(Data records)
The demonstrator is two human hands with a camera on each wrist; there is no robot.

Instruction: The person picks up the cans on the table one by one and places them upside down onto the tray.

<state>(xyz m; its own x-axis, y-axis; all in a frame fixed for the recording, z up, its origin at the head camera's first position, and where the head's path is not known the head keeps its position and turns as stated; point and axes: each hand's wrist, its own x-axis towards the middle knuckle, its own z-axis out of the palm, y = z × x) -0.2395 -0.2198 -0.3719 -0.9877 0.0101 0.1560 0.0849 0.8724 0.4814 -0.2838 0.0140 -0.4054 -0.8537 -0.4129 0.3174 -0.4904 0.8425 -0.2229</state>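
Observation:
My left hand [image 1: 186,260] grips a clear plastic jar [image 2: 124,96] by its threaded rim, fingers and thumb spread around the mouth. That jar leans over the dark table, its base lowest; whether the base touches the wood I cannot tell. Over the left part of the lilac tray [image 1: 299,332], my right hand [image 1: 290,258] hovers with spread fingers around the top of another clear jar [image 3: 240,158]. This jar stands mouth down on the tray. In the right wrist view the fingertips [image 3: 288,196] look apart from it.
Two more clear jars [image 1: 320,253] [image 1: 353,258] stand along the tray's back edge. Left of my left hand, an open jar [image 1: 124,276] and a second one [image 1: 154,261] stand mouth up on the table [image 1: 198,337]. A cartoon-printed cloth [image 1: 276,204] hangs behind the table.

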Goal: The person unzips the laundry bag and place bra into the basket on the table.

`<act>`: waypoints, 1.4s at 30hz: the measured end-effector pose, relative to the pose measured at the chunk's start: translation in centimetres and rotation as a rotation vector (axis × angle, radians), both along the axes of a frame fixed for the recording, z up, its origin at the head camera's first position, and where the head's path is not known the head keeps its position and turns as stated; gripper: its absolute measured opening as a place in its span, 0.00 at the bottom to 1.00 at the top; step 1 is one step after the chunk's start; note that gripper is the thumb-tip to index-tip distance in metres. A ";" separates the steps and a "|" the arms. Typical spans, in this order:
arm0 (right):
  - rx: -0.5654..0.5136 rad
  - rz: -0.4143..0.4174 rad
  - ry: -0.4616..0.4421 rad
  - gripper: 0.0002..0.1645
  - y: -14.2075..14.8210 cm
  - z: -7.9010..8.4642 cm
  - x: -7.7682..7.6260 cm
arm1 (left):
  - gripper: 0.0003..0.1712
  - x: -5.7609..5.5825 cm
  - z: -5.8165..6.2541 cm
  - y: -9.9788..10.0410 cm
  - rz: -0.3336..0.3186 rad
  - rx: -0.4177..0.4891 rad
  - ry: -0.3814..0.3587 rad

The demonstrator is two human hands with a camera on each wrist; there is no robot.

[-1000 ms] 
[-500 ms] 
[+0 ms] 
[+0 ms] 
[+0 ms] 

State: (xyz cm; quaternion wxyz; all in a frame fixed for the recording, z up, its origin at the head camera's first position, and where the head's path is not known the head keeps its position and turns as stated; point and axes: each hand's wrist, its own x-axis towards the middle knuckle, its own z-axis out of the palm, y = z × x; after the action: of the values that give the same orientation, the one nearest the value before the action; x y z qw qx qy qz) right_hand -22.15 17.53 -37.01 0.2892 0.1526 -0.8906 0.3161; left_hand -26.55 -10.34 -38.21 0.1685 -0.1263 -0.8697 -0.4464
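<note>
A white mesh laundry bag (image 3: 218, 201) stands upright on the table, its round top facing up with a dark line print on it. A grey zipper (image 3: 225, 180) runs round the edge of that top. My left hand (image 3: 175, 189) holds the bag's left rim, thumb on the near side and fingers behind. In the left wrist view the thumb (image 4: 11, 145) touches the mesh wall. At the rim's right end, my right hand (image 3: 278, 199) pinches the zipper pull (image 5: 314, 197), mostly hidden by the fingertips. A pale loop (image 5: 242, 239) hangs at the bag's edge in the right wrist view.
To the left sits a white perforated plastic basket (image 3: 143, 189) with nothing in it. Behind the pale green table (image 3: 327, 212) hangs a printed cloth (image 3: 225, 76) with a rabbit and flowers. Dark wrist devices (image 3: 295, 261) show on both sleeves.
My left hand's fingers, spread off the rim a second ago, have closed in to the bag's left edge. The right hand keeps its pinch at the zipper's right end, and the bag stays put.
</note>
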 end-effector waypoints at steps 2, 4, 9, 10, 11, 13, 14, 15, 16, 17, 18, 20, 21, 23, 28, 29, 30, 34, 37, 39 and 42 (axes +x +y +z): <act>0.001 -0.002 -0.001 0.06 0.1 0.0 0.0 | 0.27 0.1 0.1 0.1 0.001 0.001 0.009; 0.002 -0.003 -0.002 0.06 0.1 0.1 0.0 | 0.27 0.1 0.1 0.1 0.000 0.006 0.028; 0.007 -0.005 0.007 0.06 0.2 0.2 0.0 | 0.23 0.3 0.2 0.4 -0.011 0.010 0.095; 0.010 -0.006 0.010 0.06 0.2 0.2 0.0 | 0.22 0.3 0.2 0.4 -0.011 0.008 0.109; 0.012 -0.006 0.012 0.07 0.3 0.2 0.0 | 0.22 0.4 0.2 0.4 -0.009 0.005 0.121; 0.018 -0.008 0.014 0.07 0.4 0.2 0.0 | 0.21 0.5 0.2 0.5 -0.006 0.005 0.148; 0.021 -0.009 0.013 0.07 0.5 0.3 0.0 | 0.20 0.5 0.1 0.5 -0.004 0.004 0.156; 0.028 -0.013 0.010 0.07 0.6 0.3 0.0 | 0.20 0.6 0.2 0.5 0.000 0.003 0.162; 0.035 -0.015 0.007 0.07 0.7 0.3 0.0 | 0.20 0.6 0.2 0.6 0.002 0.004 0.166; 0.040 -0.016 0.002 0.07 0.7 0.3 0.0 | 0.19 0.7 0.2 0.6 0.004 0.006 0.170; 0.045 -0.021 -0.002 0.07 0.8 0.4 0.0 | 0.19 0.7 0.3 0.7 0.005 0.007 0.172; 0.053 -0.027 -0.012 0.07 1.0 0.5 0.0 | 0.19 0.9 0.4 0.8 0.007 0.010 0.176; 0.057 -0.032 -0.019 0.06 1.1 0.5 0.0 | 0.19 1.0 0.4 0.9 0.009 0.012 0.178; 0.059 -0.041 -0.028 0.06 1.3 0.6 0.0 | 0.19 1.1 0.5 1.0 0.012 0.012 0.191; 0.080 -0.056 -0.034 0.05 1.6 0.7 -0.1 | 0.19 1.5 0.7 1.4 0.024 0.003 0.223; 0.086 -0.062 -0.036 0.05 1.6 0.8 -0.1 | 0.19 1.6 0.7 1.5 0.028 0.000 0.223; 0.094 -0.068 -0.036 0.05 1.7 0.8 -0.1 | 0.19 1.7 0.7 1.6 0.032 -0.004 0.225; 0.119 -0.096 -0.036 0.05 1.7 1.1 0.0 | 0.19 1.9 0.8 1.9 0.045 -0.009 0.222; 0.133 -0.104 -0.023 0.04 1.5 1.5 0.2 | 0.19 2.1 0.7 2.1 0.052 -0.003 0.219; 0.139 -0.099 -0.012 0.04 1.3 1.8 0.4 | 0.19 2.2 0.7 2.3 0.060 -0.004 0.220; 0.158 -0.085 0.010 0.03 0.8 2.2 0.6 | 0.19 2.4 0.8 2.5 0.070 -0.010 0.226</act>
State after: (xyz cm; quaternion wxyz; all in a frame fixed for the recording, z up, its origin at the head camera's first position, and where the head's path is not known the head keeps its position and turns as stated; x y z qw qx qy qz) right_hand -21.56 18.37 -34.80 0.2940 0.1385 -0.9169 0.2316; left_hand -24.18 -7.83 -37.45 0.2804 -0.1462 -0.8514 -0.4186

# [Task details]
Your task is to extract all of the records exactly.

# [Result for this exercise]
The demonstrator is two human hands with a camera on each wrist; there is no robot.

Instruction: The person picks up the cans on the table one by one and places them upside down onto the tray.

<state>(xyz m; its own x-axis, y-axis; all in a frame fixed for the recording, z up, its origin at the head camera's first position, and where the head's path is not known the head keeps its position and turns as stated; point and axes: each hand's wrist, its own x-axis towards the middle knuckle, its own z-axis out of the palm, y = z × x) -0.2395 -0.2198 -0.3719 -0.9877 0.0101 0.1560 0.0849 0.8724 0.4814 -0.2838 0.0140 -0.4054 -0.8537 -0.4129 0.3174 -0.4904 0.8425 -0.2229</state>
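Observation:
My left hand [image 1: 186,260] grips a clear plastic jar [image 2: 124,96] by its threaded rim, fingers and thumb spread around the mouth. That jar leans over the dark table, its base lowest; whether the base touches the wood I cannot tell. Over the left part of the lilac tray [image 1: 299,332], my right hand [image 1: 290,258] hovers with spread fingers around the top of another clear jar [image 3: 240,158]. This jar stands mouth down on the tray. In the right wrist view the fingertips [image 3: 288,196] look apart from it.
Two more clear jars [image 1: 320,253] [image 1: 353,258] stand along the tray's back edge. Left of my left hand, an open jar [image 1: 124,276] and a second one [image 1: 154,261] stand mouth up on the table [image 1: 198,337]. A cartoon-printed cloth [image 1: 276,204] hangs behind the table.
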
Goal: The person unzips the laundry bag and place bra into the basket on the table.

`<act>`: waypoints, 1.4s at 30hz: the measured end-effector pose, relative to the pose measured at the chunk's start: translation in centimetres and rotation as a rotation vector (axis × angle, radians), both along the axes of a frame fixed for the recording, z up, its origin at the head camera's first position, and where the head's path is not known the head keeps its position and turns as stated; gripper: its absolute measured opening as a place in its span, 0.00 at the bottom to 1.00 at the top; step 1 is one step after the chunk's start; note that gripper is the thumb-tip to index-tip distance in metres. A ";" separates the steps and a "|" the arms. Typical spans, in this order:
arm0 (right):
  - rx: -0.5654..0.5136 rad
  - rz: -0.4143..0.4174 rad
  - ry: -0.4616..0.4421 rad
  - gripper: 0.0002..0.1645
  - y: -14.2075..14.8210 cm
  - z: -7.9010..8.4642 cm
  - x: -7.7682..7.6260 cm
arm1 (left):
  - gripper: 0.0003..0.1712
  - x: -5.7609..5.5825 cm
  - z: -5.8165..6.2541 cm
  - y: -9.9788..10.0410 cm
  - rz: -0.3336..0.3186 rad
  - rx: -0.4177..0.4891 rad
  - ry: -0.3814..0.3587 rad

The demonstrator is two human hands with a camera on each wrist; there is no robot.

[-1000 ms] 
[-500 ms] 
[+0 ms] 
[+0 ms] 
[+0 ms] 

State: (xyz cm; quaternion wxyz; all in a frame fixed for the recording, z up, its origin at the head camera's first position, and where the head's path is not known the head keeps its position and turns as stated; point and axes: each hand's wrist, its own x-axis towards the middle knuckle, its own z-axis out of the palm, y = z × x; after the action: of the values that give the same orientation, the one nearest the value before the action; x y z qw qx qy qz) right_hand -22.15 17.53 -37.01 0.2892 0.1526 -0.8906 0.3161; left_hand -26.55 -10.34 -38.21 0.1685 -0.1263 -0.8697 -0.4464
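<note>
A white mesh laundry bag (image 3: 218, 201) stands upright on the table, its round top facing up with a dark line print on it. A grey zipper (image 3: 225, 180) runs round the edge of that top. My left hand (image 3: 175, 189) holds the bag's left rim, thumb on the near side and fingers behind. In the left wrist view the thumb (image 4: 11, 145) touches the mesh wall. At the rim's right end, my right hand (image 3: 278, 199) pinches the zipper pull (image 5: 314, 197), mostly hidden by the fingertips. A pale loop (image 5: 242, 239) hangs at the bag's edge in the right wrist view.
To the left sits a white perforated plastic basket (image 3: 143, 189) with nothing in it. Behind the pale green table (image 3: 327, 212) hangs a printed cloth (image 3: 225, 76) with a rabbit and flowers. Dark wrist devices (image 3: 295, 261) show on both sleeves.
My left hand's fingers, spread off the rim a second ago, have closed in to the bag's left edge. The right hand keeps its pinch at the zipper's right end, and the bag stays put.
</note>
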 end-effector waypoints at steps 2, 4, 9, 10, 11, 13, 14, 15, 16, 17, 18, 20, 21, 23, 28, 29, 30, 34, 37, 39 and 42 (axes +x +y +z): <act>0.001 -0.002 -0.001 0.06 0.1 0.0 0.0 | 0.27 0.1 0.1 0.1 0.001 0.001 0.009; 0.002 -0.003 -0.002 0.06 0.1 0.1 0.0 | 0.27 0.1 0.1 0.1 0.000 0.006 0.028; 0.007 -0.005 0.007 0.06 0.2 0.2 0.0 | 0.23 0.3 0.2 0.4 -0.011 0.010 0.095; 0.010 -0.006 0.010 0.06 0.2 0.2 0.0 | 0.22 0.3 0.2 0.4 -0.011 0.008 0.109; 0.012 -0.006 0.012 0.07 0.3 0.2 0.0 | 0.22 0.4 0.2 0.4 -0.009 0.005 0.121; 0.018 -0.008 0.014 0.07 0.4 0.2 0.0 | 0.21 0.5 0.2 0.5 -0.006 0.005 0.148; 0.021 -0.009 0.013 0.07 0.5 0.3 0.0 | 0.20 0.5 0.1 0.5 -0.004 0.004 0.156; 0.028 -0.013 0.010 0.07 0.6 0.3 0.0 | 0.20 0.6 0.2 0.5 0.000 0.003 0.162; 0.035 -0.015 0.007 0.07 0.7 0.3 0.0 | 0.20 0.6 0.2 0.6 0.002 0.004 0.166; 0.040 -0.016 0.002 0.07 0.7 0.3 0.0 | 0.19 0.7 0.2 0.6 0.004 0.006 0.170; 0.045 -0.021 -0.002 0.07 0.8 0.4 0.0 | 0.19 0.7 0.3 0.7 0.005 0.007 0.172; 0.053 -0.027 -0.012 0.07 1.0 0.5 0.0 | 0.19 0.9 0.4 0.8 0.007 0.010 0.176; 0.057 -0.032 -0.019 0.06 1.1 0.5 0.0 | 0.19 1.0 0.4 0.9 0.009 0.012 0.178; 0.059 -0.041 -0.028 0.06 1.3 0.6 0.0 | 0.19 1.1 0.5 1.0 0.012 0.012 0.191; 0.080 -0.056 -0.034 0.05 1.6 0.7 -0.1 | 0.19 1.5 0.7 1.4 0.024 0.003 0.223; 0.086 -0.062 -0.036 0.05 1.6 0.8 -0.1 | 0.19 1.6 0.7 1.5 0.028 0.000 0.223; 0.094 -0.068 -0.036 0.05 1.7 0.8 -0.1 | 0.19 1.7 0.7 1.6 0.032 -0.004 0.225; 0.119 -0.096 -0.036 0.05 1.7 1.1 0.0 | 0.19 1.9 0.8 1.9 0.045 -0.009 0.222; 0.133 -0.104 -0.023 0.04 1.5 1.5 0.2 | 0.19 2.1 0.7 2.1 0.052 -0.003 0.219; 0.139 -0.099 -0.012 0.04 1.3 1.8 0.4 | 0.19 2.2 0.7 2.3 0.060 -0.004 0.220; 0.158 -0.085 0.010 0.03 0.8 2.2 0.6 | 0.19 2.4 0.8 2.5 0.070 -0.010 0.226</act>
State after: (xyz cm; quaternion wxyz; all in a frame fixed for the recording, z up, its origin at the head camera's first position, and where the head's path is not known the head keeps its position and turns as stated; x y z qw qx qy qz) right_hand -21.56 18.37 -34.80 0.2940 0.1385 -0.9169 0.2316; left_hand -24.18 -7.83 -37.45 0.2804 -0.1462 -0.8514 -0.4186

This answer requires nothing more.